BULK INSERT with format file problems

  • Hi all

    Could anyone shed any light on the problem I have using BULK INSERT please? It's not something I have ever really needed to use in anger. This is proof of concept at the moment, there are elements outside my control/not set in stone yet.

    Long story short, I have a need to load into a staging table a (fairly small - dozens of rows at a time) csv file, that contains the results of a web form enquiry - externally hosted, delivery method TBC.

    I have been testing with an anonymised copy (attached) contents below.

    your-name,your-email,your-telephone,your-message,g-recaptcha-response,created_date
    name1,email1,0700123456,Message1,captcha1,22/05/2017 00:45
    Name2,email2,0700246864,Message2,captcha2,05/06/2017 11:21

    The staging table is:

    CREATE TABLE WebEnquiry (
        weID INT IDENTITY PRIMARY KEY NOT NULL
    ,    weFullName NVARCHAR(150) NOT NULL
    ,    weEmail NVARCHAR(150) NOT NULL
    ,    weTelephone NVARCHAR(25) NOT NULL
    ,    weMessage NVARCHAR(4000) NOT NULL
    ,    weCreated DATETIME NOT NULL
    );

    I wanted to ignore the captcha column, so used Jeff Moden's excellent article as reference and created the format file attached and below:
    12.0
    6
    1    SQLNCHAR    2        300     ","         2    weFullname     Latin1_General_CI_AS
    2    SQLNCHAR    2        300     ","         3    weEmail        Latin1_General_CI_AS
    3    SQLNCHAR    2        50      ","         4    weTelephone    Latin1_General_CI_AS
    4    SQLNCHAR    2        8000    ","         5    weMessage      Latin1_General_CI_AS
    5    SQLNCHAR    2        8000    ","         0    notused        Latin1_General_CI_AS
    6    SQLNCHAR    2        24      "\r\n"      6    weCreated      ""
    ----- ------- ------ ------ ------------ ----- -------- ---------
    File Data Prefix Data End Of Field Table Table Collation
    Order Type Length Length Delimiter Col # Col Name Name

    I use the following statement to insert:


    BULK INSERT dbo.WebEnquiry
    FROM 'L:\BCPDrop\test.csv'
    WITH (
         BATCHSIZE        = 1000
    ,    CODEPAGE         = 'RAW'
    ,    DATAFILETYPE     = 'char'
    ,    FIRSTROW         = 2
    ,    FORMATFILE       = 'L:\BCPFormatFiles\test.fmt'
    ,    MAXERRORS        = 2000000000
    ,    ERRORFILE        = 'L:\BCPDrop\test.err'
    ,    TABLOCK

    );

    And get the following errors:

    Msg 4866, Level 16, State 7, Line 10
    The bulk load failed. The column is too long in the data file for row 1, column 1. Verify that the field terminator and row terminator are specified correctly.
    Msg 7301, Level 16, State 2, Line 10
    Cannot obtain the required interface ("IID_IColumnsInfo") from OLE DB provider "BULK" for linked server "(null)".

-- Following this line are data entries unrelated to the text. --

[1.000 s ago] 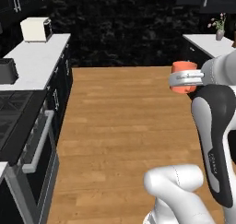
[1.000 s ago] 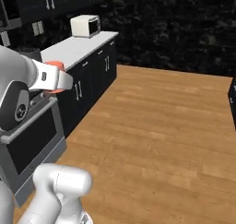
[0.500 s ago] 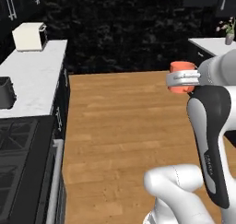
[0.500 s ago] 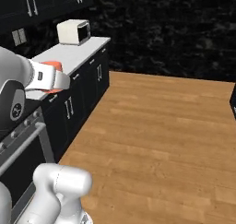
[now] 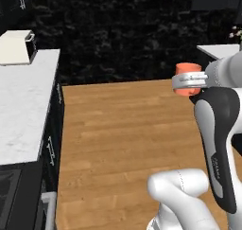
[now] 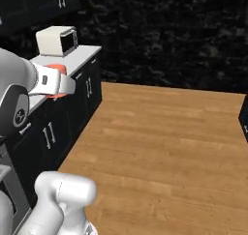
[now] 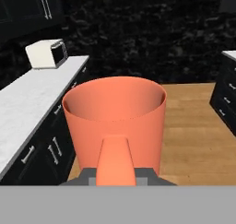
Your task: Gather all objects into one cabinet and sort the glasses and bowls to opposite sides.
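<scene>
My gripper (image 5: 190, 83) is shut on the orange-red cup (image 5: 187, 69), holding it upright in the air over the wooden floor. From the right base view the cup (image 6: 54, 67) peeks out behind the white hand, with the gripper (image 6: 57, 82) beside the left counter. The hand view looks into the cup's (image 7: 115, 112) open, empty mouth, and one fingertip (image 7: 115, 159) presses on its near wall. Black wall cupboards (image 7: 44, 6) with long silver bar handles hang above the left counter, doors closed. The bowls are out of view.
A white counter (image 5: 26, 106) over black base cabinets runs along the left, carrying a white toaster-like appliance (image 5: 17, 47) (image 6: 57, 39) (image 7: 46, 53). Another counter (image 5: 220, 49) with flowers stands far right. Black drawers (image 7: 226, 101) line the right. Wooden floor (image 6: 160, 132) lies between.
The whole picture has shifted as the base drove: the left counter and white appliance now sit closer and further left. The cup stays in the gripper, which has not moved relative to the base.
</scene>
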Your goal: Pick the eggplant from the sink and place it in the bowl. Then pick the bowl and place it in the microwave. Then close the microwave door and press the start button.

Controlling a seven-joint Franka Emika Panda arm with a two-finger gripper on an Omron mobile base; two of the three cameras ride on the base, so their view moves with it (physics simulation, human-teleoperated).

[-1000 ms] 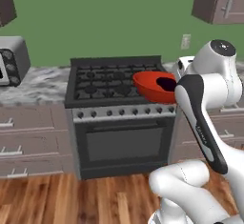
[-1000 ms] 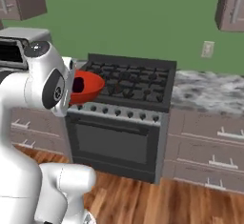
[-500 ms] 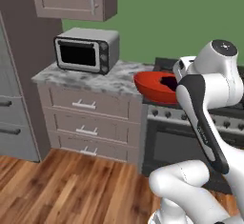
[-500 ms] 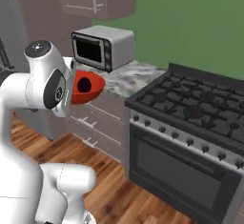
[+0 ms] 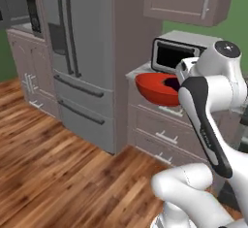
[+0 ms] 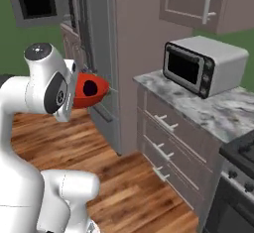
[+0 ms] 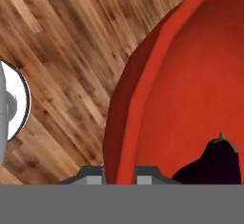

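Observation:
My gripper point(image 7: 119, 173) is shut on the rim of the red-orange bowl point(image 7: 143, 89), one fingertip on each side of the wall. The dark purple eggplant point(image 7: 214, 163) lies inside the bowl, near the held rim. From the base cameras the bowl point(image 5: 154, 90) point(image 6: 94, 90) hangs in the air at chest height in front of my arm, with the eggplant point(image 5: 172, 82) point(image 6: 90, 88) dark inside it. The black built-in microwave point(image 5: 19, 6) point(image 6: 39, 6) sits high at the far left, beyond the fridge; its door looks swung open. The sink is out of view.
A tall grey fridge point(image 5: 82, 52) stands straight ahead. A small silver countertop oven point(image 5: 177, 55) point(image 6: 206, 63) rests on the marble counter point(image 6: 213, 110) above taupe drawers point(image 6: 163, 128). A stove corner point(image 6: 240, 150) lies at the right. Wooden floor point(image 5: 58, 169) is open to the left.
The whole picture has swung left as the base turned, from the stove past the counter to the fridge and microwave. The bowl with the eggplant stays in my gripper, unchanged.

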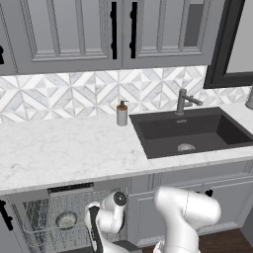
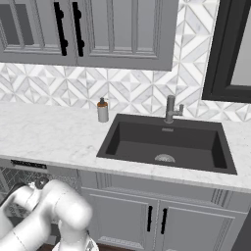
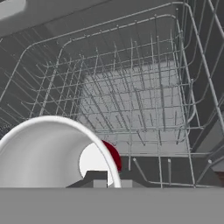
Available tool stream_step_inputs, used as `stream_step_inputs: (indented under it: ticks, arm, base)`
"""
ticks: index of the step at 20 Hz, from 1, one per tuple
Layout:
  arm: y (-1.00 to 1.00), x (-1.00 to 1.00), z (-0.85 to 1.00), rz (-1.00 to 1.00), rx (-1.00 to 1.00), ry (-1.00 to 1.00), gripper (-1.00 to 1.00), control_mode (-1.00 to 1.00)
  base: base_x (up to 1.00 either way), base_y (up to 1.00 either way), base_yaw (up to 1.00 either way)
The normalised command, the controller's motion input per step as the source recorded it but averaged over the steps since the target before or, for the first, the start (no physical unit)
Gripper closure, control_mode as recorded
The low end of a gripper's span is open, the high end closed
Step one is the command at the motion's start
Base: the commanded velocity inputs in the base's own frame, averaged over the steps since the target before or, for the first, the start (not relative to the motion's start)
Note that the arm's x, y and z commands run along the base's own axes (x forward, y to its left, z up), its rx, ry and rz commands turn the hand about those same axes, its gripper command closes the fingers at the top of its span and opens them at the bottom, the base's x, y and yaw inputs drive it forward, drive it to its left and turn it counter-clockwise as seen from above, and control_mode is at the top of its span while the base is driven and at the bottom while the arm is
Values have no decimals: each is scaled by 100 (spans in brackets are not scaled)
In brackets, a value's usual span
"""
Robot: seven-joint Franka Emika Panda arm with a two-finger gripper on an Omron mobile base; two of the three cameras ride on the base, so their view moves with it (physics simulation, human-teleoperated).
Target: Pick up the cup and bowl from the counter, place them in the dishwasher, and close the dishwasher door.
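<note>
- Nearest my hand camera is the small red tapered party cup with a pale rim (image 3: 52, 153), its wide mouth turned towards the lens so I look into the pale inside, with a sliver of red wall showing past the rim on the right.
- My two-finger gripper (image 3: 107, 183) is clamped on that cup; the dark fingertips sit together at the rim's lower edge (the pinch looks to be on the wall itself).
- Beyond it lies the pale wire rack (image 3: 131, 100) of the under-counter grey dishwasher (image 1: 54, 217), its tines standing up in rows.
- From the left base view, the small shallow grey speckled bowl (image 1: 66, 220) already rests in that rack, and the white arm (image 1: 106, 220) reaches low in front of it.
- The long white marble-look counter (image 1: 69, 148) carries a grey soap dispenser bottle (image 1: 122, 113) beside the dark inset sink (image 1: 192, 131); neither cup nor bowl is on it.
- My judgement: the step in hand is setting the cup into the rack. I would lower it between tine rows, apart from the bowl, and let go only once it sits steady, because a light tapered cup tips easily.
- Then I would withdraw straight back so the fingers do not catch the wires, and shutting the dishwasher door remains.
</note>
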Motion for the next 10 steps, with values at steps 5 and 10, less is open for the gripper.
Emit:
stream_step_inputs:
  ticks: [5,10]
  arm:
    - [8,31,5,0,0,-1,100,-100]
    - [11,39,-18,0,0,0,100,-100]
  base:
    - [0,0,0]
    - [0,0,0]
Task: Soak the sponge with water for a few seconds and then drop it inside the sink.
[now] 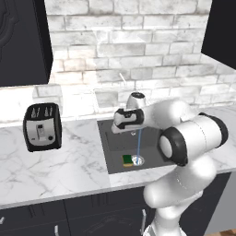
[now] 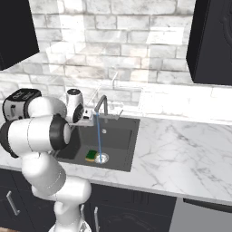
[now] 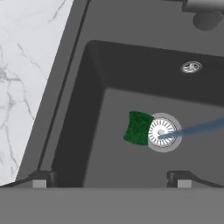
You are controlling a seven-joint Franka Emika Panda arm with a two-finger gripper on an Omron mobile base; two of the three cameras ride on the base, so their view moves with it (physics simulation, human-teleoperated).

    I had hoped the process of writing this out would have made me realise the problem, that's worked before, but it hasn't this time.

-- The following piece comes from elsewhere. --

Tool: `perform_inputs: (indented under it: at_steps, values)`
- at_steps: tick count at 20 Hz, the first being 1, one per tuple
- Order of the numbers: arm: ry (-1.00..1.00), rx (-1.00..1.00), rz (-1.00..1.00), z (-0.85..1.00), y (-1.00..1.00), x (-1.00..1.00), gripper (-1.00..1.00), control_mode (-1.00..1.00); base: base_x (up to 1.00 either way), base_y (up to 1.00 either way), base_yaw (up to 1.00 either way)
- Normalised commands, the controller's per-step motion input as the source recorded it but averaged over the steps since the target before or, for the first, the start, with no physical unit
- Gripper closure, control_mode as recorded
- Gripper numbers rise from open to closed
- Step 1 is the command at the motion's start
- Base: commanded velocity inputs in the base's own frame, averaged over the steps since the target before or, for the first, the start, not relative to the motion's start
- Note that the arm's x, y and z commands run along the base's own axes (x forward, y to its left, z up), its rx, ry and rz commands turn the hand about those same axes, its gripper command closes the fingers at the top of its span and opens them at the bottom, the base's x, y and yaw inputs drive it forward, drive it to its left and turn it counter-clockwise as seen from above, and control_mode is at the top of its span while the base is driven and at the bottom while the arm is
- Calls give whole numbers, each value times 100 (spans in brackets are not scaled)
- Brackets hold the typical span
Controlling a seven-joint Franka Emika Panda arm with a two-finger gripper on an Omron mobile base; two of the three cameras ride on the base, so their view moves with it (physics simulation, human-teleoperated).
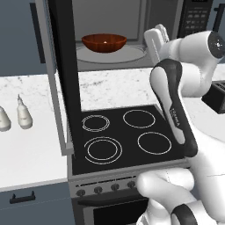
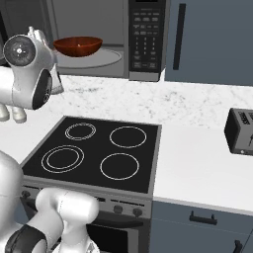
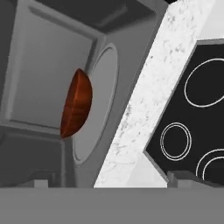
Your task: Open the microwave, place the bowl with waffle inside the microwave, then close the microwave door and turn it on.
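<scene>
The microwave [image 2: 146, 37] stands open above the back of the counter. Its door [image 1: 66, 66] is swung out to the left and stands edge-on over the stove's left side. The reddish-brown bowl [image 1: 104, 42] sits on the glass turntable [image 1: 127, 55] inside the grey cavity, with a pale bit of waffle [image 1: 105, 42] showing in it. In the hand view the bowl [image 3: 76, 105] appears on its side because the view is rolled. My gripper [image 1: 159, 34] hangs just outside the cavity's right front, apart from the bowl. It is open [image 3: 113, 181] and holds nothing.
A black four-ring stove [image 1: 127, 136] lies below the microwave, set in a white marble counter [image 2: 197, 163]. A small black toaster [image 2: 240, 131] stands at the right. Two pale bottles [image 1: 24, 115] stand on the counter left of the open door.
</scene>
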Motion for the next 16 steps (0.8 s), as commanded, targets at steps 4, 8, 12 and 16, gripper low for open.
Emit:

    Googling, I have seen a few reports of the second error, msg 7301, and that suggests replacing \r\n with 0x0a, which hasn't helped. I cannot see why I am getting the length problem. I even tried creating a test file from scratch in Notepad and Notepad++ in case I was getting any odd artifacts/characters in case the supplied sample had been opened and saved in Excel.

    Using SQL Server 2014 Standard SP2 on Windows 2012 R2.

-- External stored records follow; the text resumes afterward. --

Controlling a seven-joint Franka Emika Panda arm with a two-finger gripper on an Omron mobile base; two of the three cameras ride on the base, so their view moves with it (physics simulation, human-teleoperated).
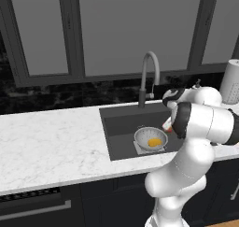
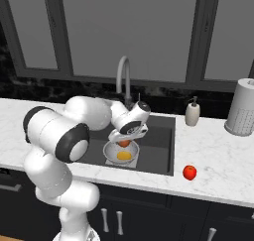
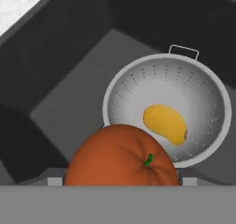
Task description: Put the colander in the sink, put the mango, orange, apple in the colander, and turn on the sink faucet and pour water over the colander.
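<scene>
The sink (image 2: 163, 150) is sunk in the bench (image 2: 218, 155), its faucet (image 2: 124, 71) at the back edge. The colander (image 3: 138, 87) sits on the sink floor with the mango (image 3: 165, 123) inside. The jaws are clamped wide on the orange (image 3: 120, 156), which hangs just above the colander's near rim. The apple (image 2: 189, 172) waits by the bench's front edge.

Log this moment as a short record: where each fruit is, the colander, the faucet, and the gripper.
colander: in the sink
mango: lying inside the colander
orange: between the fingers of the gripper, above the colander's edge
apple: on the counter, to the right of the sink
faucet: no water running
</scene>
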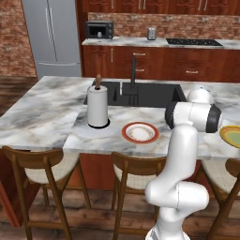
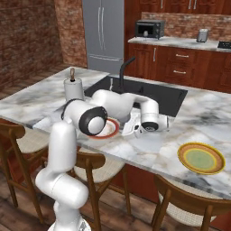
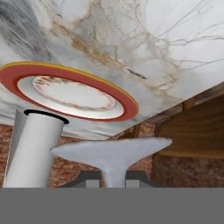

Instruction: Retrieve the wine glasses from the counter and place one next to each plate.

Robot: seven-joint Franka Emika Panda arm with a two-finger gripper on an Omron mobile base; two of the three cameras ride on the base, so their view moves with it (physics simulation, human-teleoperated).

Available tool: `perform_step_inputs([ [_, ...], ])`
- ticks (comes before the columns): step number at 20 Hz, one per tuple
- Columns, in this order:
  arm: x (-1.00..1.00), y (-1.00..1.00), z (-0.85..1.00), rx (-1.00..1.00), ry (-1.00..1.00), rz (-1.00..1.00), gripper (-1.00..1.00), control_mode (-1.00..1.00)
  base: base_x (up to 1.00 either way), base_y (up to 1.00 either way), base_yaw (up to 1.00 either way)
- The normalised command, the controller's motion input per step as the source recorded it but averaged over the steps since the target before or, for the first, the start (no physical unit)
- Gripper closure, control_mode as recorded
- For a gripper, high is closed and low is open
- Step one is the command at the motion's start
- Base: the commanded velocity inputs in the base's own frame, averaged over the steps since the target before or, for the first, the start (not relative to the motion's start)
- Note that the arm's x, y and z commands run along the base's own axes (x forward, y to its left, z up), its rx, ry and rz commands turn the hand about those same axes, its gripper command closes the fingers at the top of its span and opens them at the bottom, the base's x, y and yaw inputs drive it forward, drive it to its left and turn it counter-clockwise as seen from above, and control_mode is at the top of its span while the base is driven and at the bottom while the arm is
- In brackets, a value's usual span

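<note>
Closest to our hand camera, a wine glass (image 3: 112, 155) sits stem-clamped in our closed gripper (image 3: 113, 177) above the island (image 1: 47, 108) beside the orange-red plate (image 3: 70, 94), so we judge that next comes lowering and releasing it there.

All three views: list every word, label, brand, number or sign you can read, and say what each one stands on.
No readable text in any view.
The black microwave on the white-grey marbled back counter: front panel too small and blurred to show any marking.
The grey steel refrigerator: no badge visible.
The orange-red rimmed round plate: brownish rim pattern, no letters.
The white paper towel roll: blank.
</note>
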Motion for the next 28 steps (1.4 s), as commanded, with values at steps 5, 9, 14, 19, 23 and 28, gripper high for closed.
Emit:
perform_step_inputs([
  [5, 0.00, 0.06, -0.22, -0.07, 0.00, 0.00, 1.00, -1.00, 0.00, 0.00, 0.00],
  [9, 0.03, 0.00, -0.26, 0.00, 0.00, 0.00, 1.00, -1.00, 0.00, 0.00, 0.00],
  [14, 0.10, 0.00, -0.30, 0.00, 0.00, 0.00, 1.00, -1.00, 0.00, 0.00, 0.00],
  [19, 0.10, -0.01, -0.25, 0.00, 0.00, 0.00, 1.00, -1.00, 0.00, 0.00, 0.00],
  [23, 0.09, -0.12, -0.21, 0.00, 0.00, 0.00, 1.00, -1.00, 0.00, 0.00, 0.00],
  [28, 0.13, -0.09, -0.24, 0.00, 0.00, 0.00, 1.00, -1.00, 0.00, 0.00, 0.00],
])
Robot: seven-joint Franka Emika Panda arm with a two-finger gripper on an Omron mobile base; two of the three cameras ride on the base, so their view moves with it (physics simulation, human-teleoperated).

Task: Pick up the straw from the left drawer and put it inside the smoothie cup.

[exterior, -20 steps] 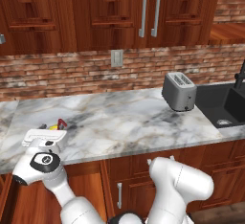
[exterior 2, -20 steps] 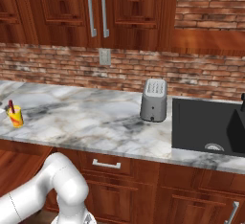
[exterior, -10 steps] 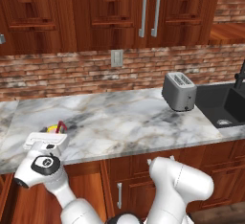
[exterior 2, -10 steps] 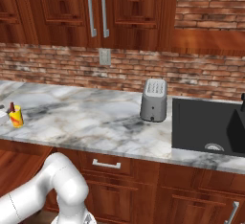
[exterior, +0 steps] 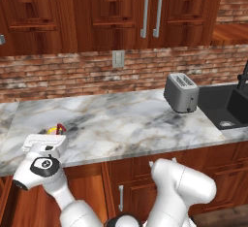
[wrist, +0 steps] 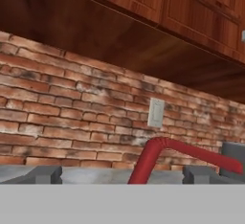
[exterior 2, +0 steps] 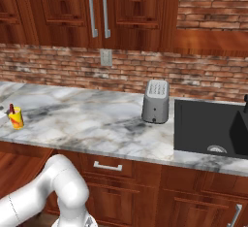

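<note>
Red straw (wrist: 148,163) rises between the fingers (wrist: 119,175), whose tips stand well apart on either side of it; whether they pinch it I cannot tell. Its bent end (exterior: 60,127) pokes from the yellow smoothie cup (exterior 2: 16,118) on the marble desk (exterior: 126,124). Farther off stand a toaster (exterior: 181,92), brick wall (wrist: 72,103) and outlet (wrist: 156,112).

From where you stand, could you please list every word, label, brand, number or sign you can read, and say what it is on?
None can be read.
Small yellow cylindrical smoothie cup: a red mark on its side, too small to read as text.
Silver toaster: no label visible.
Wall outlet plate: blank.
</note>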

    Any help gratefully received.

    "Knowledge is of two kinds. We know a subject ourselves, or we know where we can find information upon it. When we enquire into any subject, the first thing we have to do is to know what books have treated of it. This leads us to look at catalogues, and at the backs of books in libraries."
    — Samuel Johnson
    I wonder, would the great Samuel Johnson have replaced that with "GIYF" now?

  • Quick suggestion, change the "\r\n" to "\n"
    😎

  • Eirikur Eiriksson - Tuesday, July 11, 2017 7:08 AM

    Quick suggestion, change the "\r\n" to "\n"
    😎

    Nope, sorry. Same message 🙁 I had previously tried \r\r\n and quoting all columns in the test.csv.

    Part of me is quite glad I haven't missed something immediately obvious and simple 🙂

    "Knowledge is of two kinds. We know a subject ourselves, or we know where we can find information upon it. When we enquire into any subject, the first thing we have to do is to know what books have treated of it. This leads us to look at catalogues, and at the backs of books in libraries."
    — Samuel Johnson
    I wonder, would the great Samuel Johnson have replaced that with "GIYF" now?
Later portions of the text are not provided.